Requirements for security audit logs?
Joseph Reynolds
jrey at linux.ibm.com
Thu May 14 02:56:34 AEST 2020
What are our requirements for Security Audit Logs? The main idea is to
add a new BMC logging service to hold security-relevant events.
Considerations:
- The log holds *only* security-relevant entries (and no irrelevant
entries).
- Consumed by a security auditor (currently the Administrator Role).

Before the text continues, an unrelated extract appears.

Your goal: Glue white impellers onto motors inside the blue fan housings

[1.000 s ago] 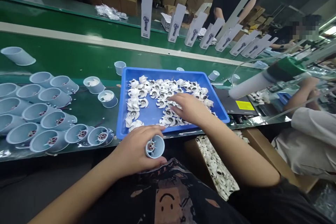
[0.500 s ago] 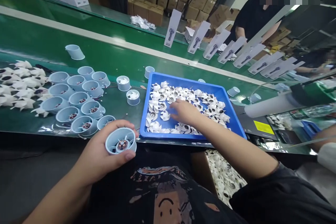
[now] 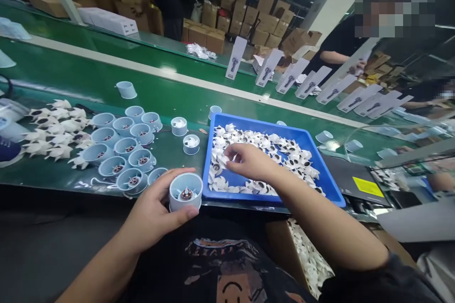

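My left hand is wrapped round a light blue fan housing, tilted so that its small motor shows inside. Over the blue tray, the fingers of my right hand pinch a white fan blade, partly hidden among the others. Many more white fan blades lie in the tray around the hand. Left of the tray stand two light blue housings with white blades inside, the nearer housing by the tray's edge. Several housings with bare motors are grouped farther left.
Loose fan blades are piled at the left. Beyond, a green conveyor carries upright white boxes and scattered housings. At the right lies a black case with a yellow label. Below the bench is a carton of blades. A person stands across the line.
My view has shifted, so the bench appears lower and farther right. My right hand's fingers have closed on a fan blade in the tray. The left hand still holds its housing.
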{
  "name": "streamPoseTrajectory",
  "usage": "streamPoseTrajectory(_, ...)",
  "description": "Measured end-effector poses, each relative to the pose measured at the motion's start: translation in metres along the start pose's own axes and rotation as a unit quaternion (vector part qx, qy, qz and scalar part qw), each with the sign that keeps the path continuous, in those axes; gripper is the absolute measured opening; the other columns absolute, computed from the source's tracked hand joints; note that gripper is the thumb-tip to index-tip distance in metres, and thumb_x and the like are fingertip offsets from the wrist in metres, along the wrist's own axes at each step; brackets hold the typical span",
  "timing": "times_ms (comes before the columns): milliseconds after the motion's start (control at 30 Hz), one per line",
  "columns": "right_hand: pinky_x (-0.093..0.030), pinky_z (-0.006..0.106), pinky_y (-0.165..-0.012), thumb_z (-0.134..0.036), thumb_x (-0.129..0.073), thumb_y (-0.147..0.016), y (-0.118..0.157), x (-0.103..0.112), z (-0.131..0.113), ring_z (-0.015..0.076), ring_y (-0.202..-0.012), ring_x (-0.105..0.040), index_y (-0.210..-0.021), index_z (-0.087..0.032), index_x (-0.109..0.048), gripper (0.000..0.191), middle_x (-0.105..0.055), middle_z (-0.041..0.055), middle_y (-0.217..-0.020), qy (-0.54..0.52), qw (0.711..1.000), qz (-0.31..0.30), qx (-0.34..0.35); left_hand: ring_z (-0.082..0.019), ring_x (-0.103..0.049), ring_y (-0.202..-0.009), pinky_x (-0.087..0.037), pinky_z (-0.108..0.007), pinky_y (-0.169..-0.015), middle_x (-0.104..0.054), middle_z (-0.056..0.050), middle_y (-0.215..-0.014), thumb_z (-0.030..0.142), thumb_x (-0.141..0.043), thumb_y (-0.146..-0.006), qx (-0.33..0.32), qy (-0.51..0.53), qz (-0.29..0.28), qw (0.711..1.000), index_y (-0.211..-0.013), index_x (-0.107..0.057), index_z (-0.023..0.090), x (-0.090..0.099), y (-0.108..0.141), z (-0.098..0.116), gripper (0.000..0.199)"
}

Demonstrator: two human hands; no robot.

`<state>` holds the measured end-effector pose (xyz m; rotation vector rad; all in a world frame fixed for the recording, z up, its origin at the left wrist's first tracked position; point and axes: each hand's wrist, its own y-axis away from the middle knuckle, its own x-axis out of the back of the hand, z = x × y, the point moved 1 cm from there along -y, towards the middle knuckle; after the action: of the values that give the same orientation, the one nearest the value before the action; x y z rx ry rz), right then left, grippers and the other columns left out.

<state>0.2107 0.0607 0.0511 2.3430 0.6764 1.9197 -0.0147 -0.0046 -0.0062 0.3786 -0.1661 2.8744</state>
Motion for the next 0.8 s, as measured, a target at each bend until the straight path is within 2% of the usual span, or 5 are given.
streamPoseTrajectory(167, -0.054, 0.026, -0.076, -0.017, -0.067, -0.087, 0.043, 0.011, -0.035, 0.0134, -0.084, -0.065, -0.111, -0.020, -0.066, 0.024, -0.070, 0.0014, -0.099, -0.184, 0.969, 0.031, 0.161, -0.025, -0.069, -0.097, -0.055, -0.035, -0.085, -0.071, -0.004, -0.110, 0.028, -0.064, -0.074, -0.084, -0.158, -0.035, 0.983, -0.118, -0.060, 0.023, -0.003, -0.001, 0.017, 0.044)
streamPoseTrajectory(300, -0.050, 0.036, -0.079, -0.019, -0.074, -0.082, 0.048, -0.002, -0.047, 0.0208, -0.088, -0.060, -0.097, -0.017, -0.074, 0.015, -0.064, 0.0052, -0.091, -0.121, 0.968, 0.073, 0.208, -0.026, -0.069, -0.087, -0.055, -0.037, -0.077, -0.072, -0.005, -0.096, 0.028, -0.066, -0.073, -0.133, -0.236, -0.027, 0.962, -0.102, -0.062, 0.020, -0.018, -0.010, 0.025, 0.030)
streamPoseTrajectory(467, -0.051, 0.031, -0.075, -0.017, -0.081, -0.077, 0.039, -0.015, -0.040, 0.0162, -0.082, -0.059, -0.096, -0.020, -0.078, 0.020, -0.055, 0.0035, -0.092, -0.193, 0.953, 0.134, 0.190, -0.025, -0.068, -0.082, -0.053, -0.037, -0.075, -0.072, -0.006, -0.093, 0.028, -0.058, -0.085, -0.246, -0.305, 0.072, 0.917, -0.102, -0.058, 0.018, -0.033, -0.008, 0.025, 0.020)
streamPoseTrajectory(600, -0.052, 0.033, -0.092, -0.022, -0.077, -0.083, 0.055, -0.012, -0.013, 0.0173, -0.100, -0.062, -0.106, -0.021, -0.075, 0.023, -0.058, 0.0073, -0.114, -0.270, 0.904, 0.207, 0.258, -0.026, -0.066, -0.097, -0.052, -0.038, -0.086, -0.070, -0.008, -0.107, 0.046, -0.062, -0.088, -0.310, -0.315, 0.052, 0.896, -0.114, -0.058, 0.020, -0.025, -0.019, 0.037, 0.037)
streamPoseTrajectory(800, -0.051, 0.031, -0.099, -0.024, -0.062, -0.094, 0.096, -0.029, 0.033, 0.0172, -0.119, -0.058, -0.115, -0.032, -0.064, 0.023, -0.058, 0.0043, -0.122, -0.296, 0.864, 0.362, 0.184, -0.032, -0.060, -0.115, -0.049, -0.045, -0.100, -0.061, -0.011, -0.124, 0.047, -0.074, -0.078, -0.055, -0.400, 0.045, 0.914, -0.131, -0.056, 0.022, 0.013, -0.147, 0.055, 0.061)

The log is likely to contain sensitive and possibly personal information
(such as IP addresses), so it must be protected from reading. Perhaps
only the admin can read this.
- Entries must be available, so the admin should not be able to delete
the log or any entries.
- Log can be held on BMC persistent storage (like flash) or streamed off
the BMC, just like any other log.
- Low-level design: any BMC service can write a security log entry when
it encounters a security-relevant event. (In addition to its regular
logging.)
+ Note that security holes exist. I would like to keep these outside
the scope of this initial discussion except to note that examples shown
below ought to generate a security log entry. Examples:
+A: root SSH access can do whatever it wants to the security log
+B: factory reset clears the logs
Examples of security-relevant events:
Network:
- New connections via HTTPS (se BMCWeb below), SSH, use of the serial
line to access the BMC's shell, etc.
BMCWeb:
- All authentication attempts (login, basic auth, etc.)
- When accounts are locked out or reset
- Attempts to use REST APIs that require Administrator access. NOTE:
This covers a large number of functions and may overlap with services
provided by D-Bus daemons. Example: LDAP config, local user config.
Example: when an admin uses their authority to change a user account
password.
Services:
- Password changes (in phosphor-user-manager)
- BMC rebooting or power on
- Host state transitions
- Firmware update (BMC or host)
- BMC Factory reset
We can consider a more formal set of requirements given by NIST SP 800-92:
https://en.wikipedia.org/wiki/NIST_Special_Publication_800-92
with additional controls as specified by NIST SP 800-53.
- Joseph
This topic was previously discussed as agenda item 3 in the 2020-04-29
Security Working Group results
https://docs.google.com/document/d/1b7x9BaxsfcukQDqbvZsU2ehMq4xoJRQvLxxsDUWmAOI
> 3. Requirements for security audit logs. Access, deleting, APIs.
There was general support for the ideas that the BMC should have
dedicated security audit log that could not be deleted or cleared. This
log would have only security-relevant events.